March 31

London Locations. Researching ’Bloq’ – Alan Jones

BloqOn my blog tour for Blue Wicked, Gordon asked me to do a post about the locations I’d used in the book, so for my second visit to GrabThisBook, I suggested a follow up post on how I found the London locations for Bloq.

Bloq is the story of a Glasgow man, Bill Ingram, a very ordinary husband and father who lives in a pleasant suburb of the city. He’s a civil engineer; a man who does his job well and lives a quiet life.

On Christmas Eve, he’s waiting in Glasgow’s Central Station for his daughter, Carol, a journalist working in London, who’s returning home to spend Christmas with him. When she doesn’t get off the last train, he knows something is badly wrong. He returns home, but sitting by the telephone, waiting for her to call, he makes the decision to drive to London to find out what has happened to her.

Up until that point, I was great with the locations. I’ve been in Central station thousands of times; I know the suburb in Glasgow where Bill lives. I can see him driving home up the switchback, sick with worry.

But I’ve been to London maybe half a dozen times in my life and I really didn’t know it well at all.  I pretty much had the plot in my head, and I knew that I needed five or six key locations at least. I’d used google earth to find those I needed for my last book, Blue Wicked, but I was looking for very specific spots in an area that I was much more familiar with, so I knew where to look. This was different.

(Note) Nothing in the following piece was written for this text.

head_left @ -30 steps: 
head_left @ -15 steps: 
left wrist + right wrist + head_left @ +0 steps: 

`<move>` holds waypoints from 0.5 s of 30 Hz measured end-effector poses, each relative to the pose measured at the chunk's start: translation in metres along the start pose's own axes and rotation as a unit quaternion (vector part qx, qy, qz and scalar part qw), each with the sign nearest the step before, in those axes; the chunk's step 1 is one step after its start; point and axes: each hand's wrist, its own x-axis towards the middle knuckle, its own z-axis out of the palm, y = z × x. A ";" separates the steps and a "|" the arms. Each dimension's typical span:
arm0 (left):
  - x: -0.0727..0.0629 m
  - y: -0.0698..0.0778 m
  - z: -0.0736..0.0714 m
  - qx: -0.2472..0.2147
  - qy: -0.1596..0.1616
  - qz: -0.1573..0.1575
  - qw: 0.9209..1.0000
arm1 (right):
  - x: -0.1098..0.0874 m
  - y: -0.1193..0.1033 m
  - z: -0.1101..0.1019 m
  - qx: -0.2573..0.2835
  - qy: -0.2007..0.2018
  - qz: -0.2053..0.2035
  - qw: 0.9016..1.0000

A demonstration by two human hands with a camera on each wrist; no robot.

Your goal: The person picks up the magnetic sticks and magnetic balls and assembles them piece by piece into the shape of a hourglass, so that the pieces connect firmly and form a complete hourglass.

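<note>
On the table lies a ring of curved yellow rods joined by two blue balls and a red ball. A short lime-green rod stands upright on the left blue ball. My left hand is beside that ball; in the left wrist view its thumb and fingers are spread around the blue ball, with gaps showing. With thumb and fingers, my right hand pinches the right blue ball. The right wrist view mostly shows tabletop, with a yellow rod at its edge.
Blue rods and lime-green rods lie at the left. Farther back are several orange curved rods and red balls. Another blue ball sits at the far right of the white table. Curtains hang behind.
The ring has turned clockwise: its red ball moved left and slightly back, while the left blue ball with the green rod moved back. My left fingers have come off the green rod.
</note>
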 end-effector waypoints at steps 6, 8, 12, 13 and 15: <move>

The first one wasn’t too difficult. I’d stayed in London thirty years ago with friends in Camden, and I remembered it as an ideal location for Carol’s flat. Google maps proved to be much better than google earth in a city environment, and street view has improved to the point where I could almost feel that I was walking about the streets of London, but with the ability to teleport myself to anywhere in on the map at the touch of a mouse. Within a short while, I’d found a street that matched the one in my mind’s eye.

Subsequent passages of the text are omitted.